In order to decide which class we are going to assign to each of the samples of our test set, we are going to implement the rule we mentioned before (which holds assuming that P($ω_{1}$) = P($ω_{2}$)): 

assign x⃗  to ω1 if: $p(\vec{x}|\omega_1) > p(\vec{x}|\omega_2)$ and to ω2 if $p(\vec{x}|\omega_1) < p(\vec{x}|\omega_2)$.

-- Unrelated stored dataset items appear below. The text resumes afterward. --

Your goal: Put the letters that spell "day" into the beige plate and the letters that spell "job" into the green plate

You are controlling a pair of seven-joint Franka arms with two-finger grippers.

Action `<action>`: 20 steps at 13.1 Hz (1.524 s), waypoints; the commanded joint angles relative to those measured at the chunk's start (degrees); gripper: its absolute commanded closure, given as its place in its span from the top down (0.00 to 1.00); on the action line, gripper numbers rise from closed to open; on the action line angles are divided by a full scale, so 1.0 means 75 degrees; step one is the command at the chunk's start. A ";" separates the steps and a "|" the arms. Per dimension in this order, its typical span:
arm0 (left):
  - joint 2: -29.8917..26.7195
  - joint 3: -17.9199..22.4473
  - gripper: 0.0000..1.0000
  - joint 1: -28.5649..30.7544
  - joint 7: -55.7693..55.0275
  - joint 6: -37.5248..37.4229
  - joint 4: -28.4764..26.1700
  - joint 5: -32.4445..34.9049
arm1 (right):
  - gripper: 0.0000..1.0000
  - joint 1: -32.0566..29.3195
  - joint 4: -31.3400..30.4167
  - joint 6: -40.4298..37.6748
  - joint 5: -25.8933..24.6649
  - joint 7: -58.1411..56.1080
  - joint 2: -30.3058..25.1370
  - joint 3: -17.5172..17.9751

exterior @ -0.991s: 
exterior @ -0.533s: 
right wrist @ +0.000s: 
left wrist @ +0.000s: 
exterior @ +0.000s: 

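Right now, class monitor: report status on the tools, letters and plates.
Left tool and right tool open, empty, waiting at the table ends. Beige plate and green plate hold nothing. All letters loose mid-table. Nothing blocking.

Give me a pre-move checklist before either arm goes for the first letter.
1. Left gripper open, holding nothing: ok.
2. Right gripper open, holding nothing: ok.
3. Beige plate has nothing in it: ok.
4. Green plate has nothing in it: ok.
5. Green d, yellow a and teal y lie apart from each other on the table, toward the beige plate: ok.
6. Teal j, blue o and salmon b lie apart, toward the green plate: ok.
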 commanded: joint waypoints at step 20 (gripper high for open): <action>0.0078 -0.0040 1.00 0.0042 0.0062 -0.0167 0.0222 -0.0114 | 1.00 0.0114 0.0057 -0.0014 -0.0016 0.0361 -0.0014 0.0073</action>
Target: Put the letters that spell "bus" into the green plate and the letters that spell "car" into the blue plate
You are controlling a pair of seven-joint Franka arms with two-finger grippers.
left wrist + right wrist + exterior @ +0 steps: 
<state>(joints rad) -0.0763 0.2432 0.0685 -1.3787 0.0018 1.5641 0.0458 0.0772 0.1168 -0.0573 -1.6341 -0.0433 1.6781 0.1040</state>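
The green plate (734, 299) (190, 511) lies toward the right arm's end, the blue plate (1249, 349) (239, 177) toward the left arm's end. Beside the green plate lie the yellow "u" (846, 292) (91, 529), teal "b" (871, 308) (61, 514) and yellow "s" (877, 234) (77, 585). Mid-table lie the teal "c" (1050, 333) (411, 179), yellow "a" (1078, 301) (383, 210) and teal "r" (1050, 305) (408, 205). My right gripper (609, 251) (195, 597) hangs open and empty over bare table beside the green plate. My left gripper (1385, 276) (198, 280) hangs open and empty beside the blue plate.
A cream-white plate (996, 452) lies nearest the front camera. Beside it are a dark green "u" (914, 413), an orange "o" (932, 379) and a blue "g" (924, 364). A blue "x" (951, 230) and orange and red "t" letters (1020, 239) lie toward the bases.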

We have made the assumption that the components of the feature vectors are mutually statistically independent, and so each one of our pdf's are the products of marginal 1d pdf's, which are gaussian and whose parameters we calculate using our training set and implementing the ML method. In this case, we say that we are implementing a Naive Bayes classifier.

In order to calculate the accuracy of our classifier, once again we are going to implement K-fold cross validation for K = 10. 


In [82]:
# Obtain average accuracy from Kfold (for K = 10)
avg_acc_3c = cross_validation_3c(10)

average_accuracy.append(avg_acc_3c)

## Functions used in Problem 2 - Questions 2d

In [83]:
def kernel_2d(x):
  """
    Kernel of a 2-D Gaussian distribution N(0,1) : mean value 0 and variance 1
  """
  x1 = (1 / math.sqrt(2 * math.pi))
  x2 = -(np.power(x, 2) / 2)
  x3 = np.power(math.e, x2)
    
  x4 = x1 * x3

  return x4

In [84]:
def calculate_p_2d(x, X, l, h):
  """
    Calculates probability distribution for one feature using the equations derived in the following section. 
  """
  x1 = 1 / (len(X) * h)
  x2 = 0

  for i in range(len(X)):
    x3 =  (X[i][l] - x) / h 
    y = kernel_2d(x3)

    x2 = x2 + y
  
  p = x1 * x2

  return p

In [85]:
def calculate_P_ol_2d(x, X, h):
  """
    Calculates probability distribution for all features using the equations derived in the following section. 
  """
  x1 = 1

  for i in range(len(x)):
    x2 = calculate_p_2d(x[i], X, i, h)
    
    x1 = x1 * x2

  return x1

## Problem 2 - Question 2d

For once again we assume that the components of the feature vectors are mutually statistically independent:

$p(\vec{x}) = p(x_{1})* ....* p(x_{\lambda})$,

where: $\vec{x} = [x_{1},...,x_{λ}]$, λ: number of features.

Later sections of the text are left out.